■ Work to complete
Each line from the start of the records through the line containing "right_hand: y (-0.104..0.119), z" is to be transcribed exactly, and no other line is to be included.

■ Data extracted from a collection
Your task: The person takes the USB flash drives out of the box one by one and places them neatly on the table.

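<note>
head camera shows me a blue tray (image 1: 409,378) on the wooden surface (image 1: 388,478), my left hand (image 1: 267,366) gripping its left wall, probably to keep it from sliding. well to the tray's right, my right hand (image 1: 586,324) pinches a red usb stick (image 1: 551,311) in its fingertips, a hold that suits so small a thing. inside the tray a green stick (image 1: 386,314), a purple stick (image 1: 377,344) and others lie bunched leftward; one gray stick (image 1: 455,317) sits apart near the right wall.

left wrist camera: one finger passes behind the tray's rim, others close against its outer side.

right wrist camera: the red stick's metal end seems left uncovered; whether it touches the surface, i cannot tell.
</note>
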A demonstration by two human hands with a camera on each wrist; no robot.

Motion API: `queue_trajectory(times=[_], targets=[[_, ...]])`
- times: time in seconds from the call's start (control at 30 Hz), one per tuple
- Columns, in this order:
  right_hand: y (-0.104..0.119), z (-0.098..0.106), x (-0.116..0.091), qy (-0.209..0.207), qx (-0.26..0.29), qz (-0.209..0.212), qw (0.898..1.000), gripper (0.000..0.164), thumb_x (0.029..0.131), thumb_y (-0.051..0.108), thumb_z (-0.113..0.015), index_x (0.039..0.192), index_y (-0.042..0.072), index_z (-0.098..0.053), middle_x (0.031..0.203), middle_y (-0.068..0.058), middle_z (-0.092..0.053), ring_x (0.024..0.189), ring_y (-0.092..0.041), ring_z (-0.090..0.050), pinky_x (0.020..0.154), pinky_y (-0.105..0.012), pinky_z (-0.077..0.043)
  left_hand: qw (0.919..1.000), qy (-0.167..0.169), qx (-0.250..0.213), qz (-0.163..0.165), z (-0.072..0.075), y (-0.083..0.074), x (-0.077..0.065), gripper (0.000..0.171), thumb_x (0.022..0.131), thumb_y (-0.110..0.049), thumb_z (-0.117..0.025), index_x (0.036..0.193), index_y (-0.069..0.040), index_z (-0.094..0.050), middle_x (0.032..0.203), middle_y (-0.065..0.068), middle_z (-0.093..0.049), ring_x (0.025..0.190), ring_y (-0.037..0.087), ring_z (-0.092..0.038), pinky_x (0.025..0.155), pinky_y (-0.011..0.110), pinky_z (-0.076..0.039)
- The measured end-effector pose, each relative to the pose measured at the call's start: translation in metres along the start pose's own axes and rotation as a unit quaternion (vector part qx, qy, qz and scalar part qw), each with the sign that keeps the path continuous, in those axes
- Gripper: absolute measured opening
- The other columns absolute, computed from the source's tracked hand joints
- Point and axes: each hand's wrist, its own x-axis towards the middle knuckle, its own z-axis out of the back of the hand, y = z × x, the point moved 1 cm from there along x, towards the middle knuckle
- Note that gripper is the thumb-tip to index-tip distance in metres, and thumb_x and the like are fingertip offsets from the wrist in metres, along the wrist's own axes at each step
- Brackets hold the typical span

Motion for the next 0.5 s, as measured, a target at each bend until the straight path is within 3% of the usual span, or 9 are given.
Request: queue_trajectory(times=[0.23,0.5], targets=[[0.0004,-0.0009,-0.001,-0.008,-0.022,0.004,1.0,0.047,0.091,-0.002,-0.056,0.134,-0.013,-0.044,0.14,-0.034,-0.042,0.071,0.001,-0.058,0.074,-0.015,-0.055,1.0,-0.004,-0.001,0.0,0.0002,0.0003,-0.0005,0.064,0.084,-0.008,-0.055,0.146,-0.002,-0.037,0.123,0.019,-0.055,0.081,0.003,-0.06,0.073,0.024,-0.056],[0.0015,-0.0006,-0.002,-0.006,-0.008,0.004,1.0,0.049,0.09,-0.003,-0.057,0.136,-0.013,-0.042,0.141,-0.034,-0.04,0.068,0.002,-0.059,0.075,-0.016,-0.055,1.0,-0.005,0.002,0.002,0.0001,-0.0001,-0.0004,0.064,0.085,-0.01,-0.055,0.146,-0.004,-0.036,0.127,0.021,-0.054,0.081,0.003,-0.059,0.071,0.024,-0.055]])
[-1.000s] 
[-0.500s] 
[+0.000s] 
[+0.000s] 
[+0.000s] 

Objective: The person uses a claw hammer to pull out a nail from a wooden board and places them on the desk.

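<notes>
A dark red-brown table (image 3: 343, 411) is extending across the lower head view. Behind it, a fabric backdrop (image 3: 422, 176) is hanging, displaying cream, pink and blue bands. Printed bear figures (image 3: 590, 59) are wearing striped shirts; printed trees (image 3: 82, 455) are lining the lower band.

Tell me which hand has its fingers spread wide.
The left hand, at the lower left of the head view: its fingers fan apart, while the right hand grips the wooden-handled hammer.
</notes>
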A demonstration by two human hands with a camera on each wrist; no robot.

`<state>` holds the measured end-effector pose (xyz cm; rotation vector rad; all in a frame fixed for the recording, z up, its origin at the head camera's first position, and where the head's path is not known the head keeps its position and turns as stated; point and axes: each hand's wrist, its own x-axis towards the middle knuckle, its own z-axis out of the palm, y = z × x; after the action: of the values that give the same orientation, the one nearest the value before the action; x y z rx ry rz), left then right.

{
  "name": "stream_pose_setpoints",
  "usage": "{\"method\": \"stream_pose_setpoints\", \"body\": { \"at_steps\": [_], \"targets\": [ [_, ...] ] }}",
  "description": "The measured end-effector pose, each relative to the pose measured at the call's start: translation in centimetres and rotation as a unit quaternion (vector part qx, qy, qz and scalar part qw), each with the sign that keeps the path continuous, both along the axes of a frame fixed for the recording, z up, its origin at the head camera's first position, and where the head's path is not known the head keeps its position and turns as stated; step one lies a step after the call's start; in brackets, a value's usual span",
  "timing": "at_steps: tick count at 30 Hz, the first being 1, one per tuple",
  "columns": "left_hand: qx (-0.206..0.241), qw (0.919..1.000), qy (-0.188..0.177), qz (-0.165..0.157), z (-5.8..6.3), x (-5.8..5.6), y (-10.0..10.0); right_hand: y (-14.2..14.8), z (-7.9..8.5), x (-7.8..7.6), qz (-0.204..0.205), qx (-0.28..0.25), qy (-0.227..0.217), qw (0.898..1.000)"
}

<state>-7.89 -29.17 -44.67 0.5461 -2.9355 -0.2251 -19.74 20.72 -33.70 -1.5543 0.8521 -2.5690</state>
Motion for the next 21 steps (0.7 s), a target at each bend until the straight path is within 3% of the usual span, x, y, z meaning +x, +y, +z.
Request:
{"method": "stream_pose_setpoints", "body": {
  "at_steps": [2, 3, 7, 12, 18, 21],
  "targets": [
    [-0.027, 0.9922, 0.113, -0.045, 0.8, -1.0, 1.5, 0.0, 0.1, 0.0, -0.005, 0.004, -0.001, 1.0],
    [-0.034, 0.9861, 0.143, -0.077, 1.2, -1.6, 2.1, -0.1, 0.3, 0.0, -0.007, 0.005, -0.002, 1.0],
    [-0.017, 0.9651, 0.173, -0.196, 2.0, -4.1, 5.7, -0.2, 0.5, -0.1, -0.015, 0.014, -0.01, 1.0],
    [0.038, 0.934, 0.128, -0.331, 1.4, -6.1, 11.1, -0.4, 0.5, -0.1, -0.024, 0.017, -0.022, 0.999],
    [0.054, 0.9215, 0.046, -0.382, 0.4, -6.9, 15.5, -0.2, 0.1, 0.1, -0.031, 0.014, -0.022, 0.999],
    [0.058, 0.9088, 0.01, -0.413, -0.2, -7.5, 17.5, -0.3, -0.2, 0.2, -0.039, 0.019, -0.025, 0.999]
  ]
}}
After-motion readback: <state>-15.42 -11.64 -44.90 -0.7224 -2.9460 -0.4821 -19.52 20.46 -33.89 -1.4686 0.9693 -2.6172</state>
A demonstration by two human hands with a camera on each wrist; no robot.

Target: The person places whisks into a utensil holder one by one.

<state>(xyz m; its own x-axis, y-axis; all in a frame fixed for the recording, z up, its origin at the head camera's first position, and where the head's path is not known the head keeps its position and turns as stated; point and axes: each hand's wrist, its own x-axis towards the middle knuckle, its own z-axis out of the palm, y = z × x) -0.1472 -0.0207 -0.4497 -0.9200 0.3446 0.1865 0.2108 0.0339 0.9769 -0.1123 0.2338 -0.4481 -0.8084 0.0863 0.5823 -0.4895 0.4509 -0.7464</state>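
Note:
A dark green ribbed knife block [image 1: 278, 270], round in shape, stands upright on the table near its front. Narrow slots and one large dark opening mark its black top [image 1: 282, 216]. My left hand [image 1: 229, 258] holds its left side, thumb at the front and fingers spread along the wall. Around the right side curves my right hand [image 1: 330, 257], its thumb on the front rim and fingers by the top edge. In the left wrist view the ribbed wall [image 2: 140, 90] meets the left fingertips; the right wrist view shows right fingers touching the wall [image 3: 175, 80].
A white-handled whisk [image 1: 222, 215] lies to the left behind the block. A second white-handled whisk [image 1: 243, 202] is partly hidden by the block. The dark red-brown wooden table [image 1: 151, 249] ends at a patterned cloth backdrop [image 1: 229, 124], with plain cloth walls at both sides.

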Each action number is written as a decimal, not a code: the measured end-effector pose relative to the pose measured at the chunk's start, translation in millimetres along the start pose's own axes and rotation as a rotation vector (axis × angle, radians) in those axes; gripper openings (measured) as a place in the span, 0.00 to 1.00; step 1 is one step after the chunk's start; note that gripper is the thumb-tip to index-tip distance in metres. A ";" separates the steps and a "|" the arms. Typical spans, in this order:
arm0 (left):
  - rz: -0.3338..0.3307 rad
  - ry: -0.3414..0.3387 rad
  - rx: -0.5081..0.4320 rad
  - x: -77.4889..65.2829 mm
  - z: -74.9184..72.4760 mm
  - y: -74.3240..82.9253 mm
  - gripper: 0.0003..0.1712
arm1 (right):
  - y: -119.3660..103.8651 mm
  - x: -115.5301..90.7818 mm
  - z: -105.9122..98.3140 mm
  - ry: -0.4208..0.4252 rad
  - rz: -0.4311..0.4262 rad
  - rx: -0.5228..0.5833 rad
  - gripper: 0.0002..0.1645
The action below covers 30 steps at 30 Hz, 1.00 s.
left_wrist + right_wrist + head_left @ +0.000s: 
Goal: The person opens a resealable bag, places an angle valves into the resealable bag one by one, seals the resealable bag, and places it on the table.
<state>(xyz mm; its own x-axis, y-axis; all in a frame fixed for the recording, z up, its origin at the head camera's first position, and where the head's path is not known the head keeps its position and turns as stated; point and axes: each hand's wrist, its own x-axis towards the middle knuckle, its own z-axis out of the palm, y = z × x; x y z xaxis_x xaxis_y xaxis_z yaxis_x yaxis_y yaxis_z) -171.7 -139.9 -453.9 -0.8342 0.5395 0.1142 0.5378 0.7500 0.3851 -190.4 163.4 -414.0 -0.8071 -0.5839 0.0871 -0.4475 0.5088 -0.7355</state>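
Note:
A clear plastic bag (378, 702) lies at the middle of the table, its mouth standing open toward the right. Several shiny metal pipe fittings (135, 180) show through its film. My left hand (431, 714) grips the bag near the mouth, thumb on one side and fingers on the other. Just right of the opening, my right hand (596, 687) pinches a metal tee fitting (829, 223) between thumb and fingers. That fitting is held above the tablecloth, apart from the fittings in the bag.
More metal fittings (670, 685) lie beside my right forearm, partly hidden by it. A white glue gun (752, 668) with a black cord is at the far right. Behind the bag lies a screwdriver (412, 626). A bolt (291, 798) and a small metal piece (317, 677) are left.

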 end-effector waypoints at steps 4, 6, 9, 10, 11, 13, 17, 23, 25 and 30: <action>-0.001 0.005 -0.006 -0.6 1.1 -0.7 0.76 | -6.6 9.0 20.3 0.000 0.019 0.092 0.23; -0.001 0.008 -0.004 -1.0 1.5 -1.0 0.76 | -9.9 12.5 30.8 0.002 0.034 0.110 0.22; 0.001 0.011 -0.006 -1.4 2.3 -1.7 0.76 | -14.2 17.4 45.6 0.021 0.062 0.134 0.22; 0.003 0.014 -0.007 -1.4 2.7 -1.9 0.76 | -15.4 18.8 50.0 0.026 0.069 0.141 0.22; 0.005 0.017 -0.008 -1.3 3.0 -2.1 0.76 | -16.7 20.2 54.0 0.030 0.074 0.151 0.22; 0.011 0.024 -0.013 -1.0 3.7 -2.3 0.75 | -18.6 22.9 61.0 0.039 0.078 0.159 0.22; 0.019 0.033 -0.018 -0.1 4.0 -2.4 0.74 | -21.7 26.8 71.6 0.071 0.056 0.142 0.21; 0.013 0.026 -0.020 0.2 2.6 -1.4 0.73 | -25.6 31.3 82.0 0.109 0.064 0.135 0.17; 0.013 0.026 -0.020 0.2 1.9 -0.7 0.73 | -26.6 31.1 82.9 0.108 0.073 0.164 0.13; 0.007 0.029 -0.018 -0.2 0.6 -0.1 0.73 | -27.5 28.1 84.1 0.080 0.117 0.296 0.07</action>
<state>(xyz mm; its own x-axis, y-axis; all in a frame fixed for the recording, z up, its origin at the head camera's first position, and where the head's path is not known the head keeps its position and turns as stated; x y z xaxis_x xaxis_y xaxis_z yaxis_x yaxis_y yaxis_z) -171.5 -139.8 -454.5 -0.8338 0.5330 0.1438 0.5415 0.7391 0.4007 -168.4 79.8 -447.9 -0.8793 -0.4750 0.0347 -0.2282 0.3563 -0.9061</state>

■ Answer box
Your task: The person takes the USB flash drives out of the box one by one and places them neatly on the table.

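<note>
head camera shows me a blue tray (image 1: 409,378) on the wooden surface (image 1: 388,478), my left hand (image 1: 267,366) gripping its left wall, probably to keep it from sliding. well to the tray's right, my right hand (image 1: 586,324) pinches a red usb stick (image 1: 551,311) in its fingertips, a hold that suits so small a thing. inside the tray a green stick (image 1: 386,314), a purple stick (image 1: 377,344) and others lie bunched leftward; one gray stick (image 1: 455,317) sits apart near the right wall.

left wrist camera: one finger passes behind the tray's rim, others close against its outer side.

right wrist camera: the red stick's metal end seems left uncovered; whether it touches the surface, i cannot tell.
</note>
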A demonstration by two human hands with a camera on each wrist; no robot.

Motion API: `queue_trajectory(times=[_], targets=[[_, ...]])`
- times: time in seconds from the call's start (control at 30 Hz), one per tuple
- Columns, in this order:
  right_hand: y (-0.104..0.119), z (-0.098..0.106), x (-0.116..0.091), qy (-0.209..0.207), qx (-0.26..0.29), qz (-0.209..0.212), qw (0.898..1.000), gripper (0.000..0.164), thumb_x (0.029..0.131), thumb_y (-0.051..0.108), thumb_z (-0.113..0.015), index_x (0.039..0.192), index_y (-0.042..0.072), index_z (-0.098..0.053), middle_x (0.031..0.203), middle_y (-0.068..0.058), middle_z (-0.092..0.053), ring_x (0.024..0.189), ring_y (-0.092..0.041), ring_z (-0.090..0.050), pinky_x (0.020..0.154), pinky_y (-0.105..0.012), pinky_z (-0.077..0.043)

No further output is required for this exercise.